_Directions for this task_
The answer must be every line below that holds the word "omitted".

===== Extracted records =====

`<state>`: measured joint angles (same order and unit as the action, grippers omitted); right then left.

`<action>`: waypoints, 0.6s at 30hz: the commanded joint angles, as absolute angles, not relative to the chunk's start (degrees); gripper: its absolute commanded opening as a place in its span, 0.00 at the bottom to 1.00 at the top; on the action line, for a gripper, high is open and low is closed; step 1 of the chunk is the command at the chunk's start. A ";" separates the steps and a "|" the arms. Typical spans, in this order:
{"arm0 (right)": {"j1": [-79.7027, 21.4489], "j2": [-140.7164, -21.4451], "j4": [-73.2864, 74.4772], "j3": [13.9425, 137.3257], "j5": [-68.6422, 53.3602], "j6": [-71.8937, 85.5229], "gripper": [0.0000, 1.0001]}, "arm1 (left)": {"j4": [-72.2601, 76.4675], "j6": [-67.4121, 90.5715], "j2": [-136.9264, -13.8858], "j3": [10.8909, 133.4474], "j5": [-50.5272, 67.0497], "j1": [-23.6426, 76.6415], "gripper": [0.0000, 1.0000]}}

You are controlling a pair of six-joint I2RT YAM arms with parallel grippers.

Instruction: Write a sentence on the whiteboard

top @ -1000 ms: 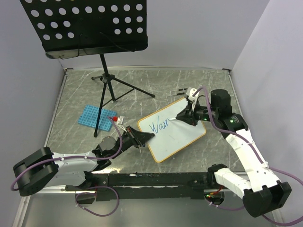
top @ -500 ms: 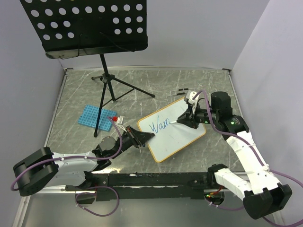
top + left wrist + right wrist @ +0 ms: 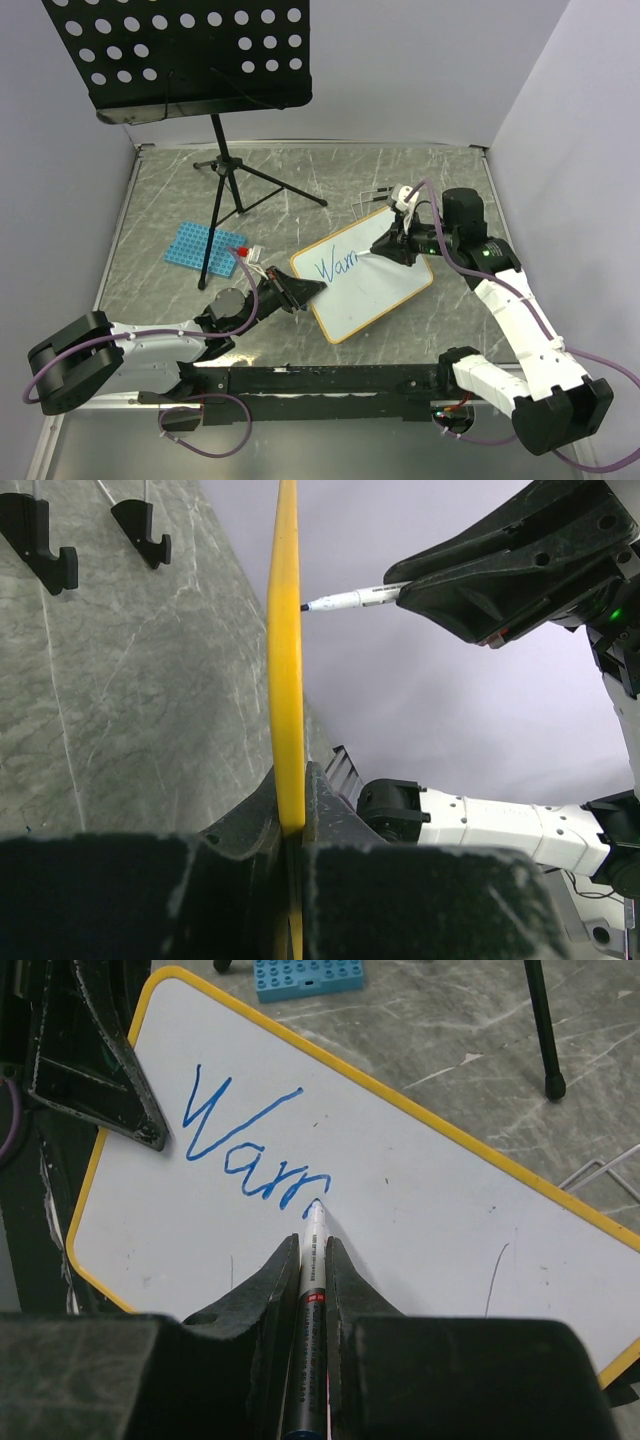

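Top external view: the whiteboard lies mid-table, its left edge clamped between the left gripper's fingers. The right gripper pinches a marker, whose tip touches the board at the end of the blue writing, "Warm".

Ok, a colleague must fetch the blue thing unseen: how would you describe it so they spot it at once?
Find the black music stand at the back left and follow its pole down. Beside it lies a flat blue rack dotted with holes. Its neighbour, the whiteboard, is white with an orange frame.
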<state>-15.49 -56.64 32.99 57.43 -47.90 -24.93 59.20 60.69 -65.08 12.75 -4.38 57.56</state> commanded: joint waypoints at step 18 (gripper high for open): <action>-13.97 -56.25 29.35 59.15 -44.12 -23.64 0.00 | 70.93 61.70 -62.58 13.45 -3.87 57.66 0.01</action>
<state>-14.76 -57.28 29.98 57.91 -45.67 -23.00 59.24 60.71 -65.08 12.47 -4.38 57.56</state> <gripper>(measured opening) 0.177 0.071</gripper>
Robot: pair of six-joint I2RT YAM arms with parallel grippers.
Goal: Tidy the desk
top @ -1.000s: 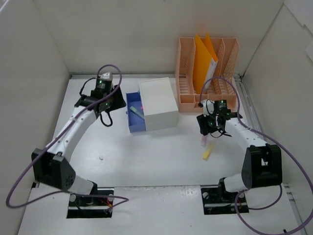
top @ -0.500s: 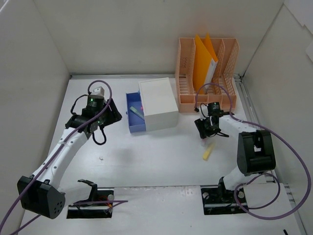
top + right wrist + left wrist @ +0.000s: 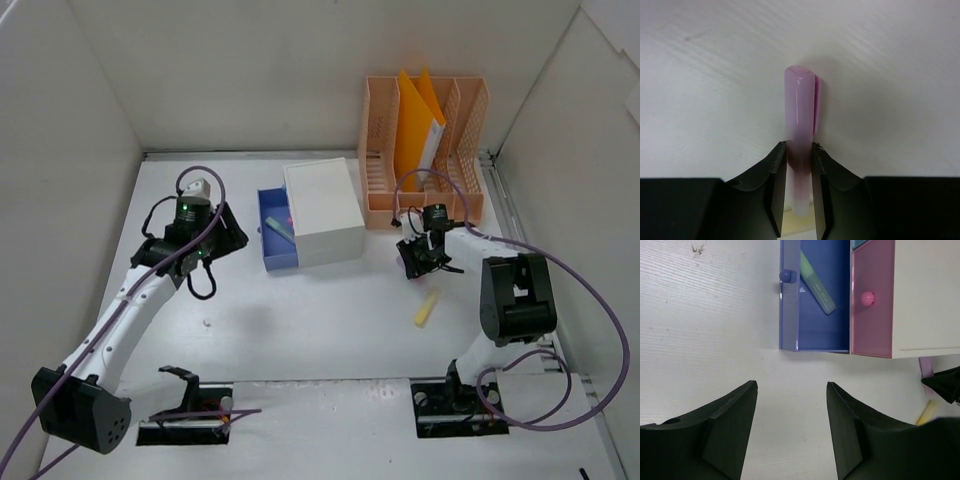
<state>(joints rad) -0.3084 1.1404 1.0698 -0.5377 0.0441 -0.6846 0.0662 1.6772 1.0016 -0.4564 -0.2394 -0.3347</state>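
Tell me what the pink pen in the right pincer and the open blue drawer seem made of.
Pink pen: likely glossy translucent plastic; a bright highlight runs along it. Blue drawer: probably clear tinted plastic; the desk shows through its front wall.

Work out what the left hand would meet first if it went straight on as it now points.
Probably the open blue drawer, at its near side wall. The left hand may tilt downward, so the desk could come first.
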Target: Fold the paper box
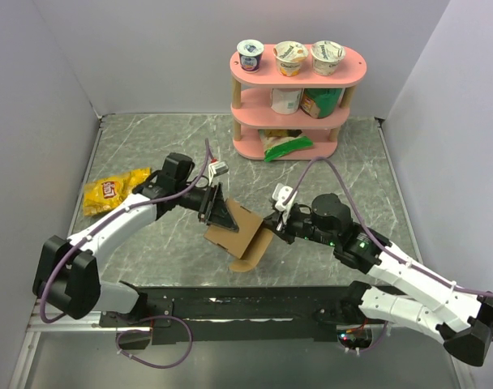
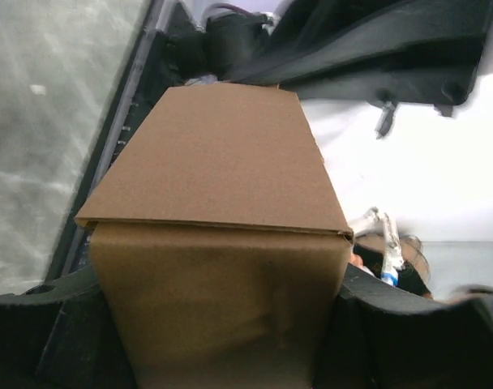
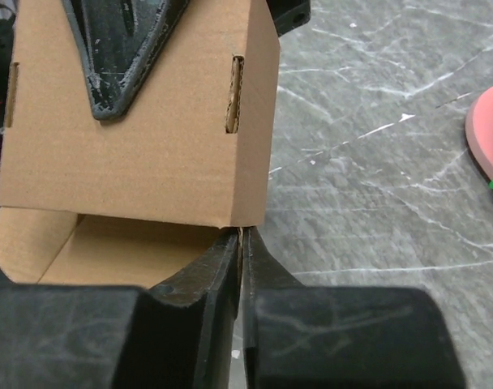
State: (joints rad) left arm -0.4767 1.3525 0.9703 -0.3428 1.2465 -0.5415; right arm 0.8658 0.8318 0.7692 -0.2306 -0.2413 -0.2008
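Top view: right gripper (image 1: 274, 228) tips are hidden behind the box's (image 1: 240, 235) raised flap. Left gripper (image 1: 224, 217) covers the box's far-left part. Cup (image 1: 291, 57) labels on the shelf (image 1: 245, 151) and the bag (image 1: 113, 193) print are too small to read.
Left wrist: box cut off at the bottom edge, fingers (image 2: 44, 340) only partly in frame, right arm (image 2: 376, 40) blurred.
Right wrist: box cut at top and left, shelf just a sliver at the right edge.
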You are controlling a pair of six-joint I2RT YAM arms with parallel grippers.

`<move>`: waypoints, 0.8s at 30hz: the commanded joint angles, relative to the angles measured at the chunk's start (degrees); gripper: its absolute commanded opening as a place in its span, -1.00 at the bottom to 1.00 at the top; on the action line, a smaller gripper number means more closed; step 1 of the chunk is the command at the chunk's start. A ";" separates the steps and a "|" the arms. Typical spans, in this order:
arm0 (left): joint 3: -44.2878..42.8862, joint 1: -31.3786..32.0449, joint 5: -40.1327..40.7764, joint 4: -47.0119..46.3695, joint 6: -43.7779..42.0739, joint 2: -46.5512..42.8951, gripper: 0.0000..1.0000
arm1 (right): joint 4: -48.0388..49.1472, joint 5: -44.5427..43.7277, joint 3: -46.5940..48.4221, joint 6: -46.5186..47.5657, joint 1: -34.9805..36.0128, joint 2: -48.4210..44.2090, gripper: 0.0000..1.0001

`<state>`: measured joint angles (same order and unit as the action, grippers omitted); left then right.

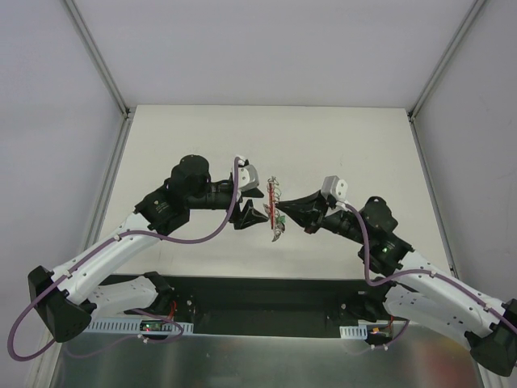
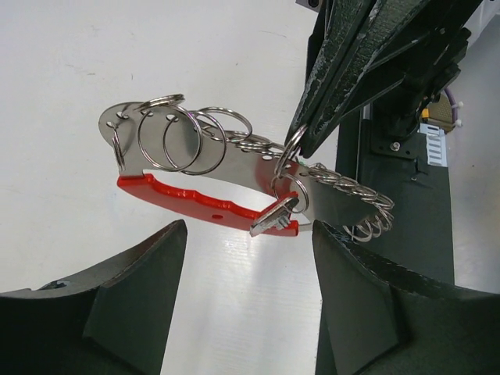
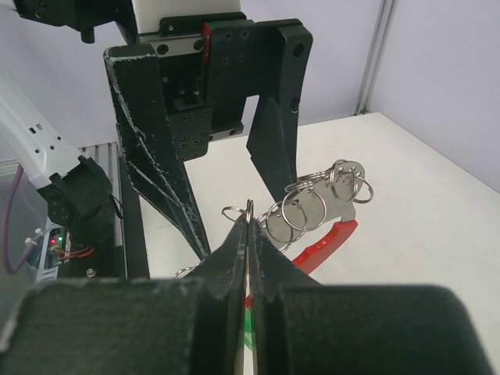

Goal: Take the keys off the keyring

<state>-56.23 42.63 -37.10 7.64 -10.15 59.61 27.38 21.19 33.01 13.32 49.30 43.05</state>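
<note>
In the overhead view, the two arms meet over the middle of the pale desk (image 1: 202,137). The keyring (image 1: 275,206) stands edge-on between the left gripper (image 1: 260,212) and the right gripper (image 1: 286,212), its red strip running away from the camera. A cluster of keys (image 1: 279,229) with a green spot sits at its near end.

From the left wrist, the left gripper (image 2: 248,242) is spread wide, with neither finger touching anything. Just beyond the gap is the keyring (image 2: 180,195), a red curved grip under a flat metal plate (image 2: 234,164). Several split rings (image 2: 176,141) thread through the plate and a wire coil (image 2: 367,215) trails off its right end. The right gripper (image 2: 301,148) comes down from the top with its fingers pressed together on one thin ring. A small silver key (image 2: 273,219) hangs below that ring, against the red grip.

From the right wrist, the right gripper (image 3: 248,223) is pinched tight on that thin ring, which shows just above its tips. A green bit (image 3: 248,332) shows between the fingers lower down. The left gripper's fingers (image 3: 160,180) stand apart opposite. The red grip (image 3: 328,238) and its rings lie to the right. Whether the grip touches the desk cannot be told.
</note>
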 commanded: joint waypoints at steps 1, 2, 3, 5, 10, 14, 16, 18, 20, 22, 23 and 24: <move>-2.13 -0.62 -2.18 -2.37 -3.03 0.41 0.29 | 6.90 3.68 1.00 -1.81 -0.26 0.37 -0.99; -2.31 -0.62 -2.45 -2.37 -3.12 0.41 0.27 | 6.90 3.77 1.17 -1.90 -0.26 0.37 -0.99; -2.40 -0.62 -2.62 -2.54 -3.21 0.68 0.26 | 6.90 3.94 1.17 -1.90 -0.34 0.63 -0.99; -2.48 -0.53 -3.41 -2.54 -3.47 0.68 0.12 | 6.90 3.95 1.35 -2.07 -0.34 0.90 -0.99; -2.40 -0.62 -4.99 -2.63 -3.65 0.50 -0.08 | 7.25 3.77 1.44 -2.51 -0.34 0.81 -0.99; -2.05 -0.53 -7.28 -2.72 -3.56 0.76 -0.33 | 9.09 3.42 1.17 -3.56 -0.34 1.25 -0.99; -1.87 -0.62 -8.68 -2.63 -3.12 1.29 -0.40 | 10.84 3.24 1.00 -4.26 -0.34 1.69 -0.99; -1.96 -0.62 -9.74 -2.63 -2.86 1.82 -0.67 | 12.69 2.98 0.56 -5.67 -0.43 2.30 -0.99; -1.96 -0.62 -11.15 -2.72 -2.33 2.17 -1.00 | 14.63 2.72 0.03 -6.37 -0.34 2.74 -0.99; -1.78 -0.62 -11.59 -3.50 -0.93 2.70 -1.00 | 16.56 2.28 -0.32 -7.17 -0.34 3.36 -0.99; -1.69 -0.62 -11.94 -4.38 -0.40 2.96 -1.00 | 17.18 1.84 -0.67 -7.43 -0.34 3.71 -0.99; -1.43 -0.53 -12.29 -4.82 0.13 3.57 -1.00 | 17.79 1.49 -0.93 -7.52 -0.34 4.06 -0.99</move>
<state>-56.51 42.63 -45.30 6.42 -12.01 61.98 35.16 23.24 32.42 8.23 49.21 46.46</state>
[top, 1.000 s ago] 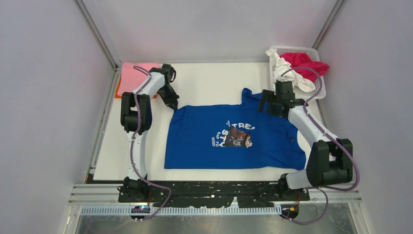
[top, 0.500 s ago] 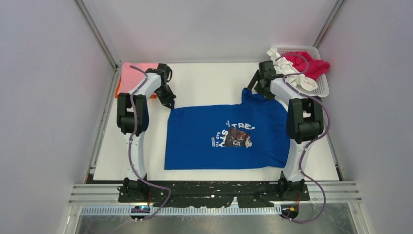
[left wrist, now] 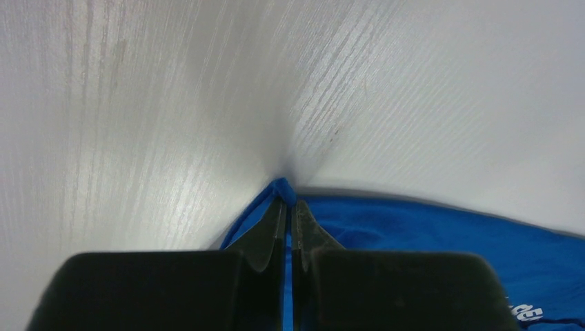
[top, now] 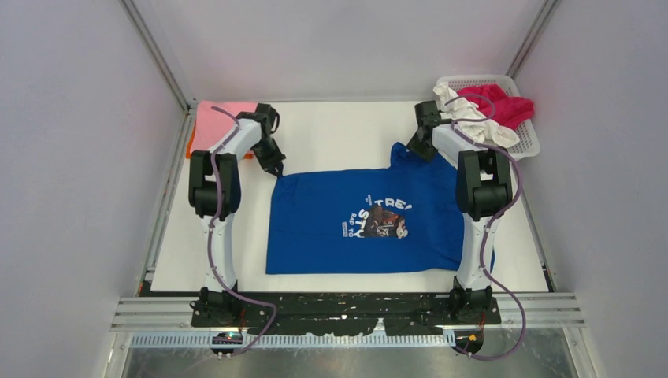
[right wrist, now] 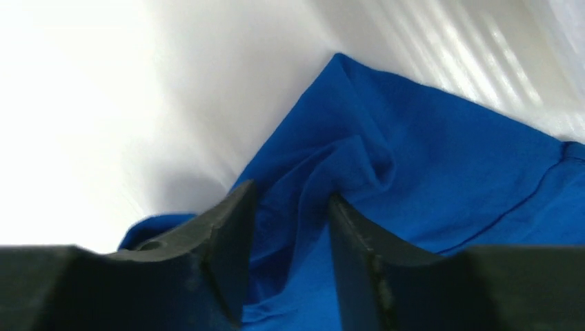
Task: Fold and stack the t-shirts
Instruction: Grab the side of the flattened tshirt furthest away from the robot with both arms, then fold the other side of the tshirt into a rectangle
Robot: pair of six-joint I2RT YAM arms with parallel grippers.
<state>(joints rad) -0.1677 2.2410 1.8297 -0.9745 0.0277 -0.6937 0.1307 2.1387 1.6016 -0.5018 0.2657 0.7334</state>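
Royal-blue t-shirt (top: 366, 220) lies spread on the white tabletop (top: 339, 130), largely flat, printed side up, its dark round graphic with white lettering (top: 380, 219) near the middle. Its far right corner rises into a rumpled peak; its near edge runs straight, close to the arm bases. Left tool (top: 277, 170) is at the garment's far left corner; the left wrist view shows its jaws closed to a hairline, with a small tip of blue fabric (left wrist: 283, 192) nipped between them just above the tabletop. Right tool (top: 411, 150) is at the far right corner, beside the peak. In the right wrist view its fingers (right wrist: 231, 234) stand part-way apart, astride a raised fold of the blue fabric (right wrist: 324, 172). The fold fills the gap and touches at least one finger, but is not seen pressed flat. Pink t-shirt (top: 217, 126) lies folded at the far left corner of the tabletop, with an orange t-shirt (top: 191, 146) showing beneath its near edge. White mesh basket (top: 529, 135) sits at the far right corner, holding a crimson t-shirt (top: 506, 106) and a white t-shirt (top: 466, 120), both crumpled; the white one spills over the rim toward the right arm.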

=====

_Answer area_
`<state>`: measured joint angles (same order and unit as the action, grippers omitted); right then left.
`<state>`: measured joint angles (same order and unit as the action, grippers omitted); left then right.

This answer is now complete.